Every proposition consists of three parts: the Subject, the Predicate, and the Copula. The predicate is the name [sic] denoting that which is affirmed or denied. The subject is the name denoting the person or thing which something is affirmed or denied of. The copula is the sign denoting that there an affirmation or denial (Mill, System of Logic).
What is now called a general existential proposition, such as "some men are mortal" was then called a particular proposition. It was not called "existential", because it was not thought to be existential. A proposition of the form "A exists" combines the subject "A" with the verb "exists". Since (according to the traditional theory) every proposition consists of subject, predicate and copula, it follows that "exists" must be a grammatical abbrevation of copula and predicate, and that it really stands for "is existent" or something similar. If so, it is not the copula "is" that signifies existence, but the adjective "existent". Arnauld writes:
Although every proposition contains these three things, it could be composed of only two words, or even one. Wishing to abbreviate their speech, people created an infinity of words all signifying both an affirmation, that is, what is signified by the substantive verb, and in addition a certain attribute to be affirmed. All verbs besides the substantive are like this, such as "God exists", that is, "is existent", "God loves humanity", that is, "God is a lover of humanity". When the substantive verb stands alone, for example when I say, "I think, therefore I am", it ceases to be purely substantive, because then it is united with the most general attribute, namely being. For "I am" means "I am a being", "I am a thing".

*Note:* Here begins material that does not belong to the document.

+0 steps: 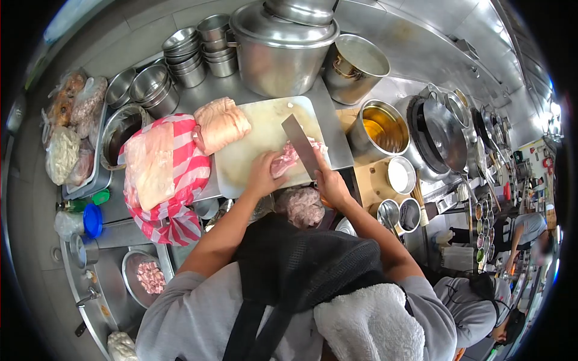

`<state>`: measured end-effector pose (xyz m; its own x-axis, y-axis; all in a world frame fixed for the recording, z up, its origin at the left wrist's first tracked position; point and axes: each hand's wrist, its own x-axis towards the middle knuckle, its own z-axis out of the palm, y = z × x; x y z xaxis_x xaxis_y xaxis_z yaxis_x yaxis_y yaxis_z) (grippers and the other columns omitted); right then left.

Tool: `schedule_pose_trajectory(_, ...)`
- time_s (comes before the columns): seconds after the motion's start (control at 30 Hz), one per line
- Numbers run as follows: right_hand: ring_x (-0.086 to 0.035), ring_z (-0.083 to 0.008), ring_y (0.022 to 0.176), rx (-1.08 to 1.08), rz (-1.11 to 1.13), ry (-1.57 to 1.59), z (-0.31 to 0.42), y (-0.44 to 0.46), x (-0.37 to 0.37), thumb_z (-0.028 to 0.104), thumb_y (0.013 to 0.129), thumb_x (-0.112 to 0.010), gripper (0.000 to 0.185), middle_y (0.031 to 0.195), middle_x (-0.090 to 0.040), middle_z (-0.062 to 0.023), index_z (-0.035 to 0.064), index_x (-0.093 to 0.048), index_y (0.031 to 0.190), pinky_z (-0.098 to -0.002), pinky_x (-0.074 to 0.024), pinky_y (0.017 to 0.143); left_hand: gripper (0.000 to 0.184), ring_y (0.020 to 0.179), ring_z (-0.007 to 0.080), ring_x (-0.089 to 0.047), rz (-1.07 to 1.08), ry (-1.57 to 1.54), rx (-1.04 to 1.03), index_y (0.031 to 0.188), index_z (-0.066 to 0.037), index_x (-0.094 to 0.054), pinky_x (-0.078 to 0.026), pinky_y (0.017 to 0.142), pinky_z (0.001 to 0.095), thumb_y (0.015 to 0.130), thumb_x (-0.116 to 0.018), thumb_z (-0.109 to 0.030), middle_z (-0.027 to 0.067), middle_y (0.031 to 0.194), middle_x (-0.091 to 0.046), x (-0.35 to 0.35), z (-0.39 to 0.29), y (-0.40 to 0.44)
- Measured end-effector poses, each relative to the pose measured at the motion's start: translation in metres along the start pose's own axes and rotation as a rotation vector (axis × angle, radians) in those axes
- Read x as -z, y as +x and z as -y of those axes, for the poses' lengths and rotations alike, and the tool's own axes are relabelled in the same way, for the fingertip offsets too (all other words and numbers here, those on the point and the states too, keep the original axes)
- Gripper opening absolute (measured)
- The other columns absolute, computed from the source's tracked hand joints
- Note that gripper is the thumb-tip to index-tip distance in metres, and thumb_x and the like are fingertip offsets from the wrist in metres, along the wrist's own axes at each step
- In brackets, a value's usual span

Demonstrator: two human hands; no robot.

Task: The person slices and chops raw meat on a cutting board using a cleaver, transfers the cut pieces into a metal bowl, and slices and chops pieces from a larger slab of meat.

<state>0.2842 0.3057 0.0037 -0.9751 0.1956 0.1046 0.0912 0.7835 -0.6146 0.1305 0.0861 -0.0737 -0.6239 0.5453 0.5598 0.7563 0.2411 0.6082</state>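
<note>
On the white cutting board (253, 141) lies a piece of raw meat (286, 161), pink with pale fat. My left hand (263, 174) presses on its left end with curled fingers. A broad-bladed cleaver (300, 141) is in the grip of my right hand (330, 185), its blade at the meat's right part and pointing up and left. How deep the edge sits in the meat I cannot tell. A larger slab of skin-on pork (221, 125) rests at the board's upper left corner. Beside it, another pale slab (150, 171) lies on a red-and-white striped bag (195, 177).
Stacked metal pots (186, 63) and a big lidded pot (283, 51) stand behind the board. To the right are a pot of amber liquid (380, 129) and a wok (444, 132). A bowl of cut meat (133, 265) sits in the sink at lower left. Other people (475, 304) work at right.
</note>
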Motion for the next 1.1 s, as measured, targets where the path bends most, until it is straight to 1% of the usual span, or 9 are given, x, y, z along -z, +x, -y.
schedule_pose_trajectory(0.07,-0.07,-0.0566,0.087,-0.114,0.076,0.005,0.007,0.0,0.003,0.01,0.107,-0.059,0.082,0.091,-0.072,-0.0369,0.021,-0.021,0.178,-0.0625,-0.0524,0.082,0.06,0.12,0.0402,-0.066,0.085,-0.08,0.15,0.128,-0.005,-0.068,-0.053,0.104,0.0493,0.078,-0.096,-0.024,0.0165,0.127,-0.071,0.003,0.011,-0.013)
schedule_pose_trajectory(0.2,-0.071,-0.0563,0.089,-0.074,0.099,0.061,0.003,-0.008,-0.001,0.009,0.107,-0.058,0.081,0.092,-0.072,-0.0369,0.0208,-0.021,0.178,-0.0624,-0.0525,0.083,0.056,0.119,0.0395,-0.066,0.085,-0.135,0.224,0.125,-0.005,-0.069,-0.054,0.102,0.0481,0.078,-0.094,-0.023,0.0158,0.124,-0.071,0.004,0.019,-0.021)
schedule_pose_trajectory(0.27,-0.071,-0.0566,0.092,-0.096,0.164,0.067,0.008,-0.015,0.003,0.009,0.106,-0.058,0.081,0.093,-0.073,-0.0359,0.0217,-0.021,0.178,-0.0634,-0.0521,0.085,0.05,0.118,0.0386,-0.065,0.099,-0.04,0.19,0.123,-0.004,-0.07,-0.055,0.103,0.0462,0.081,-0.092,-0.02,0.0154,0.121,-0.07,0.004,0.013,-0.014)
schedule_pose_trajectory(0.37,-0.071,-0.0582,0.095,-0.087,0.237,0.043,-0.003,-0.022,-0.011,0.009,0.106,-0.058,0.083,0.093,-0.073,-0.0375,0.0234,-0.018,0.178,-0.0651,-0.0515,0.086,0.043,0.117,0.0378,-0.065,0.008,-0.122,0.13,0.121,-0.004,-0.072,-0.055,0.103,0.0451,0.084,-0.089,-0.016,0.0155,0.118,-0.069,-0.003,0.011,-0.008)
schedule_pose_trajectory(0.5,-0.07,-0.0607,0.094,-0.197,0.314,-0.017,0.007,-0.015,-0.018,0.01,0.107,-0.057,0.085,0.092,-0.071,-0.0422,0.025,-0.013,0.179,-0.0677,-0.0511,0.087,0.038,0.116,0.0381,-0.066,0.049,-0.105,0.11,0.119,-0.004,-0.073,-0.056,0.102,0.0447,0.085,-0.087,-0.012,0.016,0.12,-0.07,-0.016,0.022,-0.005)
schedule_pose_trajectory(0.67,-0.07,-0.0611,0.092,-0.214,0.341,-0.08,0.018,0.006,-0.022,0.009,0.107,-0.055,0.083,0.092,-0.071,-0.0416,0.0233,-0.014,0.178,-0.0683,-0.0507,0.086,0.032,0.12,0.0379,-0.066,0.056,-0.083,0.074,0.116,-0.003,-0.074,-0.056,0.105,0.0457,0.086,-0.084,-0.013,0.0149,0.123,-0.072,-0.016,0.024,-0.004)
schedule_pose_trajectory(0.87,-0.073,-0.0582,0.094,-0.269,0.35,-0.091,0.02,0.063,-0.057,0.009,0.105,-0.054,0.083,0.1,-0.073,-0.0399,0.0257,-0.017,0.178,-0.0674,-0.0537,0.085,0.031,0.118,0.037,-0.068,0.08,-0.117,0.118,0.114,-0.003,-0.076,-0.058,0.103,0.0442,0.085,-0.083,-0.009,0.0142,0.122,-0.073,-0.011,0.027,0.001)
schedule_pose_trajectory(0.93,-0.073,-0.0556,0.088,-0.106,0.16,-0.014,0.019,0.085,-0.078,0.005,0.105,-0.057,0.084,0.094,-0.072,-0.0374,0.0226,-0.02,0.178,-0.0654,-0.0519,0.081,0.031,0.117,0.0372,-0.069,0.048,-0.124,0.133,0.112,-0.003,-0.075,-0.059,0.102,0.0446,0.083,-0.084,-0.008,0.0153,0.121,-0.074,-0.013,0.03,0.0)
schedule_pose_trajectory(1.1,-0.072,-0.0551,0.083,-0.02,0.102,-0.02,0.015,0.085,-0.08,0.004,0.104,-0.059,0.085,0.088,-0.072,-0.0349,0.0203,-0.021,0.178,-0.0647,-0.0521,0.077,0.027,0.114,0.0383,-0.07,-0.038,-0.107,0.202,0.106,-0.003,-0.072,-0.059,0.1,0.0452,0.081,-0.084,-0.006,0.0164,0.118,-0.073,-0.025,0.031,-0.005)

Mill defends the same view, and adds the following argument: if "is existent" expresses existence "is non-existent" denies existence, so 'is' cannot assert existence. It merely joins the idea signified by the predicate (such as existence or non-existence) to the idea signified by the subject. Mill writes
That the employment of [the word "is"] as a copula does not necessarily include the affirmation of existence, appears from such a proposition as this: A centaur is a fiction of the poets; where it cannot be possibly implied that a centaur exists, since the proposition itself expressly asserts that the thing has no real existence." (System of Logic I.iv.1)

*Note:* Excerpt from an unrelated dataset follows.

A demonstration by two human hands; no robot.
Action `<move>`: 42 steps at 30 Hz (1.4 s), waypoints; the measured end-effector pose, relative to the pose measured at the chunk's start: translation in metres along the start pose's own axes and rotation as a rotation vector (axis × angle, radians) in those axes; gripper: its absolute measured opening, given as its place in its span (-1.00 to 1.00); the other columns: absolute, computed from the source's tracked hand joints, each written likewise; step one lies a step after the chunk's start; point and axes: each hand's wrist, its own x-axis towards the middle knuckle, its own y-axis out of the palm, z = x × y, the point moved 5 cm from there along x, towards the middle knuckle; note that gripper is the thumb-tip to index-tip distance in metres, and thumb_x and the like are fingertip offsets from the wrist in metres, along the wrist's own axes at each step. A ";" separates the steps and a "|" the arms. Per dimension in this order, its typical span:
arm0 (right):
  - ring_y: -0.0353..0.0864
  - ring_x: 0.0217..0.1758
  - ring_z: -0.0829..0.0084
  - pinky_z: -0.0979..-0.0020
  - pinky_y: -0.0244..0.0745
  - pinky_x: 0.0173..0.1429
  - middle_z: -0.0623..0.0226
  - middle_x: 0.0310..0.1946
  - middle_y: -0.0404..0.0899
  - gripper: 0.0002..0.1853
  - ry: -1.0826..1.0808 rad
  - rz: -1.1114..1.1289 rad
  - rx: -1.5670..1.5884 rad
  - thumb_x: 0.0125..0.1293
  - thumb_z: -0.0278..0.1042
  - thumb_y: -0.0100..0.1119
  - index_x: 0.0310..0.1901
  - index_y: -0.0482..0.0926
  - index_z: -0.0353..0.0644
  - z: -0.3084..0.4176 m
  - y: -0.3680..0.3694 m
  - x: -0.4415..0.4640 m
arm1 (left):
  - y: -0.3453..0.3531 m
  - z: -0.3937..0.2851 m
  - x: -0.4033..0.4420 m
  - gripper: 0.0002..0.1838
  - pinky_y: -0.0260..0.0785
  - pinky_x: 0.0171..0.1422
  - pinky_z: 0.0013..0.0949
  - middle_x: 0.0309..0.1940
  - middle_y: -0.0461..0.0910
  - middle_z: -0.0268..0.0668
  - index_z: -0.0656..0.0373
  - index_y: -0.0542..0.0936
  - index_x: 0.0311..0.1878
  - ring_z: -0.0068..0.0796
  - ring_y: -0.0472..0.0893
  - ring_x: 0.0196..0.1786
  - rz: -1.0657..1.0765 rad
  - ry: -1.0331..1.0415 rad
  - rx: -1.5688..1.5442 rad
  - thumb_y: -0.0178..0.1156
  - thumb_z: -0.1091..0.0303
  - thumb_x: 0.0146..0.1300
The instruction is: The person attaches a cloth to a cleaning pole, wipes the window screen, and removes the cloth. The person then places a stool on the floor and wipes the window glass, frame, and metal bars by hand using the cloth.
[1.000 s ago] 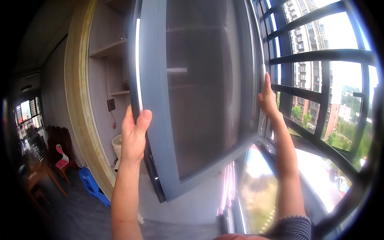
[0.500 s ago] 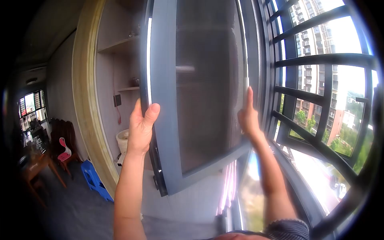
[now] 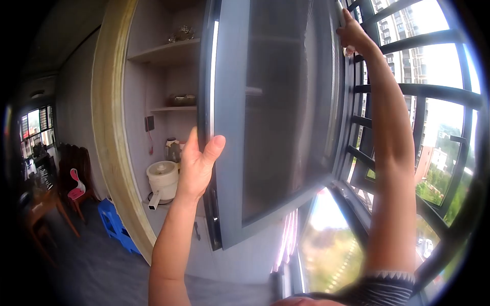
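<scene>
A grey-framed window sash [image 3: 230, 127] with a dark mesh screen [image 3: 278, 117] stands swung inward at the middle of the view. Its left edge is gripped by my left hand [image 3: 198, 163], thumb on the front face and fingers behind. My right hand [image 3: 353, 33] is raised high near the sash's right edge, its fingers closed around a small pale object [image 3: 340, 11] that I cannot make out. The right arm crosses in front of the dark window bars [image 3: 434, 94].
Left of the sash, shelves [image 3: 168, 51] hold glassware and a cream pot [image 3: 162, 178]. A blue plastic stool [image 3: 115, 224], a wooden chair [image 3: 76, 168] and a table [image 3: 43, 206] stand further left. A pink curtain [image 3: 288, 239] hangs below the sash.
My right hand has moved up along the sash's right side. The sash and my left hand have shifted right in the view, and more of the shelves now shows.
</scene>
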 end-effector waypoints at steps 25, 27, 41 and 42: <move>0.63 -0.48 0.28 0.31 0.51 -0.59 -0.01 -0.29 0.54 -0.14 0.031 -0.041 0.034 0.12 -0.55 0.08 0.41 -0.11 0.12 -0.058 0.006 0.006 | 0.001 -0.001 -0.002 -0.54 0.27 0.11 -0.49 -0.12 0.47 -0.38 0.24 0.39 0.08 -0.62 0.41 -0.06 -0.025 -0.016 0.023 0.15 0.09 0.28; 0.60 -0.55 0.32 0.32 0.46 -0.65 0.07 -0.44 0.55 -0.14 -0.026 -0.047 0.015 0.11 -0.56 0.09 0.41 -0.10 0.10 -0.031 -0.005 0.040 | 0.003 -0.003 -0.002 -0.54 0.28 0.09 -0.50 -0.12 0.47 -0.38 0.24 0.39 0.08 -0.62 0.42 -0.07 -0.059 0.003 0.029 0.16 0.10 0.28; 0.54 -0.58 0.42 0.31 0.51 -0.58 0.14 -0.47 0.52 -0.17 -0.176 -0.134 0.010 0.13 -0.52 0.01 0.39 -0.06 0.37 -0.030 -0.012 0.045 | -0.005 0.004 -0.003 -0.49 0.30 0.08 -0.51 -0.09 0.48 -0.37 0.24 0.37 0.12 -0.62 0.44 -0.05 -0.056 -0.036 0.073 0.18 0.08 0.26; 0.55 -0.55 0.42 0.30 0.55 -0.53 0.13 -0.41 0.53 -0.18 -0.143 -0.149 -0.046 0.14 -0.50 -0.01 0.38 -0.06 0.43 -0.038 -0.017 0.049 | -0.005 0.003 -0.003 -0.48 0.30 0.08 -0.51 -0.09 0.48 -0.38 0.24 0.37 0.13 -0.62 0.44 -0.05 -0.060 -0.039 0.082 0.17 0.07 0.25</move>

Mill claims his father (James Mill) was the originator of this idea but, as the passage from Arnauld shows, it is older [N2].
The Austrian philosopher Franz Brentano (1838-1917) seems to have been the first to challenge the traditional view [N3]. He argued that we can join the concept represented by a noun phrase "an A" to the concept represented by an adjective "B" to give the concept represented by the noun phrase "a B-A". For example, we can join "a man" to "wise" to give "a wise man". But the noun phrase "a wise man" is not a sentence, whereas "some man is wise" is a sentence. Hence the copula must do more than merely join or separate concepts. Furthermore, adding "exists" to "a wise man", to give the complete sentence "a wise man exists" has the same effect as joining "some man" to "wise" using the copula. So the copula has the same effect as "exists". Brentano argued that every categorical proposition can be translated into an existential one without change in meaning and that the "exists" and "does not exist" of the existential proposition take the place of the copula. He showed this by the following examples:
The categorical proposition "Some man is sick", has the same meaning as the existential proposition "A sick man exists" or "There is a sick man".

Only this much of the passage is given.